What you are asked to do – Copy every line of the records below that holds the word "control".
++++ Exercise inputs
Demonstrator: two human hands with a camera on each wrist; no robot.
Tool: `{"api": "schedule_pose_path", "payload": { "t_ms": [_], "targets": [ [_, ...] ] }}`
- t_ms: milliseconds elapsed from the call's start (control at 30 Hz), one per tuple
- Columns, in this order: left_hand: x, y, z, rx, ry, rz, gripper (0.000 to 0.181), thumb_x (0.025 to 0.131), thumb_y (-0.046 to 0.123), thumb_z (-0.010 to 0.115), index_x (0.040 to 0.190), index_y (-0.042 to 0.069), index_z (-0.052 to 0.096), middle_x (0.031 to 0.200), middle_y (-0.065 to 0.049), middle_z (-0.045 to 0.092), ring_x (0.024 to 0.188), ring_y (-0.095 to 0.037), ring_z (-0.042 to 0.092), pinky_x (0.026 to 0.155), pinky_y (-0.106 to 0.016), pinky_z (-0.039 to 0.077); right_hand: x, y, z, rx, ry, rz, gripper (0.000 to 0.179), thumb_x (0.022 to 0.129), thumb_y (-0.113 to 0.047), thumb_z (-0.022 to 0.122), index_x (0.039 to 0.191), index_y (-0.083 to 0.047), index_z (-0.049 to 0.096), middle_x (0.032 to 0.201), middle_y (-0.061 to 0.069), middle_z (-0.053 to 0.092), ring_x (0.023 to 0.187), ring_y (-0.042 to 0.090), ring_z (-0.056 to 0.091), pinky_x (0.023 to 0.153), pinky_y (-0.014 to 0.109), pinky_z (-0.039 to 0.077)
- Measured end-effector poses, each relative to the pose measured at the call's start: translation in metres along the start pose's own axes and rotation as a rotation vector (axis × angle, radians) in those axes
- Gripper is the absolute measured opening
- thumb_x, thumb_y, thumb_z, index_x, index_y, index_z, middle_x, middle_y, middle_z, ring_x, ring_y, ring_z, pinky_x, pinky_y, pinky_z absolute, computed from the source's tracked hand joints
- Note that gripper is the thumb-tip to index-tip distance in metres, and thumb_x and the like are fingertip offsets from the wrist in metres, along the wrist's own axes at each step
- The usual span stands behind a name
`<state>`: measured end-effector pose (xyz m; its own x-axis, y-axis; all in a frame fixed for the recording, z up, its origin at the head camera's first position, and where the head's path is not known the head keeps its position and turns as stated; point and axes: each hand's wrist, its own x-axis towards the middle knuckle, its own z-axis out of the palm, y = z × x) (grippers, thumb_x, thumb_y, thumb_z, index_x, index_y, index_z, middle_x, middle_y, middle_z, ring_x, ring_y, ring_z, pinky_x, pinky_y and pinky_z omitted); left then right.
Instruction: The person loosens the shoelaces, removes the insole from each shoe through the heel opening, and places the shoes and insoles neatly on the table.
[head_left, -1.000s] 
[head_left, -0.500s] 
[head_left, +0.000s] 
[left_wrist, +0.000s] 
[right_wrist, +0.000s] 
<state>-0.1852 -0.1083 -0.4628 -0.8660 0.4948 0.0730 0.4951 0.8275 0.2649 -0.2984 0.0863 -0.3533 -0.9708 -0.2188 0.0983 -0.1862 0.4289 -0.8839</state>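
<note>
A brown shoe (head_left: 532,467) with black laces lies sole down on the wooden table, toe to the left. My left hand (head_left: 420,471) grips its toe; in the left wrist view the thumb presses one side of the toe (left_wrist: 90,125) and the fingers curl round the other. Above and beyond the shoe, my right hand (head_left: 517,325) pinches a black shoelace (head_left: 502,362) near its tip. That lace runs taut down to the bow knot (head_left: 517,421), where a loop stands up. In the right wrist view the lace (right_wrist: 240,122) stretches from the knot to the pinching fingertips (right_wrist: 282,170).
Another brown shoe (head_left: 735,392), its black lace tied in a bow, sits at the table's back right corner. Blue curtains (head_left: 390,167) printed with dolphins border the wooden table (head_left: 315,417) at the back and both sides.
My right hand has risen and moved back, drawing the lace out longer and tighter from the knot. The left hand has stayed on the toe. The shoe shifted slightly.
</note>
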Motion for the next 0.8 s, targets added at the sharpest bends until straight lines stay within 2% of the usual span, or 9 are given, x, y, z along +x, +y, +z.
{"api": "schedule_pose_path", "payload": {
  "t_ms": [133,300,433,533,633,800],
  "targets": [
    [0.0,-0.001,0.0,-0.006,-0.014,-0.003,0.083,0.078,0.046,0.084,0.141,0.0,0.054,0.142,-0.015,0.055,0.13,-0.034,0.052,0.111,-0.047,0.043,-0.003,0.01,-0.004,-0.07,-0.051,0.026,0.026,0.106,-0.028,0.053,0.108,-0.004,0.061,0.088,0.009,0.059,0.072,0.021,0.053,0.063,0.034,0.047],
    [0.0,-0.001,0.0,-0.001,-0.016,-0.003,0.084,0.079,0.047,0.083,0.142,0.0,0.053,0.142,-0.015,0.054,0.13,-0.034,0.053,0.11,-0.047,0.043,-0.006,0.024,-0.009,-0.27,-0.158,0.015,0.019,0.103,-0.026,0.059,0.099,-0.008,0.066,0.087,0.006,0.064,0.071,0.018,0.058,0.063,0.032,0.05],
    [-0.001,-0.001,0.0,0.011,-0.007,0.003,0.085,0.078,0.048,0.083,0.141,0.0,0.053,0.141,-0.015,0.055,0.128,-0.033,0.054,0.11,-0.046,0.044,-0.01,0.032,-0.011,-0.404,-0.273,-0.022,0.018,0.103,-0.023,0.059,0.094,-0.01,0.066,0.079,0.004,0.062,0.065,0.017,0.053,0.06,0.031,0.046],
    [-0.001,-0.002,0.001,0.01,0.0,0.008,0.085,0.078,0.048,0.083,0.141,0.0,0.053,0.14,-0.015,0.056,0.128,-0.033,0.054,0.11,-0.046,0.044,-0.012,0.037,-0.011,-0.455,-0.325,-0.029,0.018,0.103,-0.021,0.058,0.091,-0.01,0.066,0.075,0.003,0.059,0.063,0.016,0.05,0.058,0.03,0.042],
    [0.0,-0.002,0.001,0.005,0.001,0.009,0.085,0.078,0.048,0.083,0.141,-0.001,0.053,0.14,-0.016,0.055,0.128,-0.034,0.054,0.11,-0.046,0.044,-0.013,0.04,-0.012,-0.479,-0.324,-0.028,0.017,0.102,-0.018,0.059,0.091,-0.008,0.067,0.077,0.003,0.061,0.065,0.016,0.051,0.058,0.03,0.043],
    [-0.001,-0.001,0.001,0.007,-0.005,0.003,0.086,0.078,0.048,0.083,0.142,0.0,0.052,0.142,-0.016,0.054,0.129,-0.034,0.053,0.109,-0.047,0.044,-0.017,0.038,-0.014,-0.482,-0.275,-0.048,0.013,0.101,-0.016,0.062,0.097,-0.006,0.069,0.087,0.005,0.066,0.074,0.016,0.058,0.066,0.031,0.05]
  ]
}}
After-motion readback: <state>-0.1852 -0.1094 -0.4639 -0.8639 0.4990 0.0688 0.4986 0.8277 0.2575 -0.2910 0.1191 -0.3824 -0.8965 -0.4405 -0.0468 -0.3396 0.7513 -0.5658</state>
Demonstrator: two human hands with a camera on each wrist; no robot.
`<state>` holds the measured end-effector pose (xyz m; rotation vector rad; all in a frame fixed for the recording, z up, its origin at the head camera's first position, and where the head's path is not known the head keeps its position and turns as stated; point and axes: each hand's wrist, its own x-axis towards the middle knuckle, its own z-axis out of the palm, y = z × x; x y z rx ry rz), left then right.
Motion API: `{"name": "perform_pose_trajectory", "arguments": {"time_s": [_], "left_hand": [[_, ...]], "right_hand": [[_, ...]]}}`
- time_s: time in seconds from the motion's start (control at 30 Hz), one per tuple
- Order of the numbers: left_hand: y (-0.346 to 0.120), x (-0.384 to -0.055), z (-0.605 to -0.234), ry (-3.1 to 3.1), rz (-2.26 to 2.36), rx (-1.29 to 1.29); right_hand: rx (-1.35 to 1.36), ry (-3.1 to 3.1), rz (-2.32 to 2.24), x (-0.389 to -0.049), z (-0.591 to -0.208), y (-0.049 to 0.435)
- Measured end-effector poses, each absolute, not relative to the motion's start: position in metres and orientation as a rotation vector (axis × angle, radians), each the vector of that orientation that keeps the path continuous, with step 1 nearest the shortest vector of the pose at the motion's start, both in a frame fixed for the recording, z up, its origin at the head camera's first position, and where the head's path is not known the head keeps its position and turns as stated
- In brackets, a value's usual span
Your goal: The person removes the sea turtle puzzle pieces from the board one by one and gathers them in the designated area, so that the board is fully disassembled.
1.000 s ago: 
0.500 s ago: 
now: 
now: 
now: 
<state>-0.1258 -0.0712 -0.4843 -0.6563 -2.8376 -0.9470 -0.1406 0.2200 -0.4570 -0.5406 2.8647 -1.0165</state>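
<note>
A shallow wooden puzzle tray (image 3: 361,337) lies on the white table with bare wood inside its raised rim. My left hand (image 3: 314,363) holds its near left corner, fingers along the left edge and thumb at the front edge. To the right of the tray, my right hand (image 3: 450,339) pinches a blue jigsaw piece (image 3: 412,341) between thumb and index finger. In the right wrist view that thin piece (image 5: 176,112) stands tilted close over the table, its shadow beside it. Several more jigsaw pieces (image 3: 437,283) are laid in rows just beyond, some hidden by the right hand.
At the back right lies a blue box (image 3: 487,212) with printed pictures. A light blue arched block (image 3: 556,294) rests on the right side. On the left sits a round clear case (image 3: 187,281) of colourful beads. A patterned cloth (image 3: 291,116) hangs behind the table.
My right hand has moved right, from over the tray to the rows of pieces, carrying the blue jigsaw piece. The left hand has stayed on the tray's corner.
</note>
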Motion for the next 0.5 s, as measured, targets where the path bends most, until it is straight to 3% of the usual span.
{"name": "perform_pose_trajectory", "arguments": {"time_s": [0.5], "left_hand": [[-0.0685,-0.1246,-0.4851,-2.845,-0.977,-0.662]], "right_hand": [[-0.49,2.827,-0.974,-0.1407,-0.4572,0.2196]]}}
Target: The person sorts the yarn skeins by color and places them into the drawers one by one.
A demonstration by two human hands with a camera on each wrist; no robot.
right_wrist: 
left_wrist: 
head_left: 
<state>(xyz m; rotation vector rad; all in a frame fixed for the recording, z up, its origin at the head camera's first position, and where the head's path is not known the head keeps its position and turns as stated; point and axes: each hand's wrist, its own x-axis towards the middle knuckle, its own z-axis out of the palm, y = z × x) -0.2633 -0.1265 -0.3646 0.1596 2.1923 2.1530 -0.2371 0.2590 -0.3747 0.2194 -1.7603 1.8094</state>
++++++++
Result below –
- t_ms: milliseconds elapsed from the call's start (control at 30 Hz), one per tuple
- time_s: time in seconds from the motion's start (control at 30 Hz), one per tuple

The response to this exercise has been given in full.